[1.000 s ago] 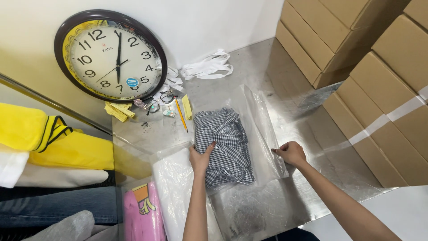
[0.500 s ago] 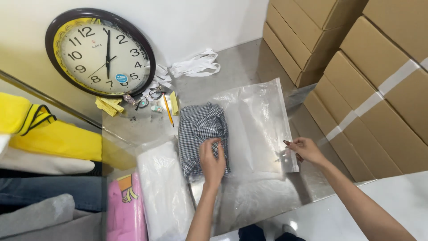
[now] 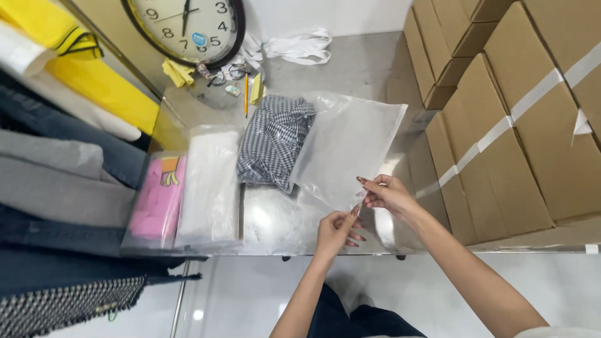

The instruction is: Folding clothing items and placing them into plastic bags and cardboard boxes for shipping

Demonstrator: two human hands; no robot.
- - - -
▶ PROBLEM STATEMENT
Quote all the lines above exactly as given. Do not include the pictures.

▶ OUTPUT FOR THIS TASK
[1.000 s ago] 
[0.500 s ago] 
[now] 

The instruction is: Folding clothing items and placing them into plastic bags and cardboard boxes for shipping

Demonstrator: two human hands; no robot.

That completes the response to the exercise.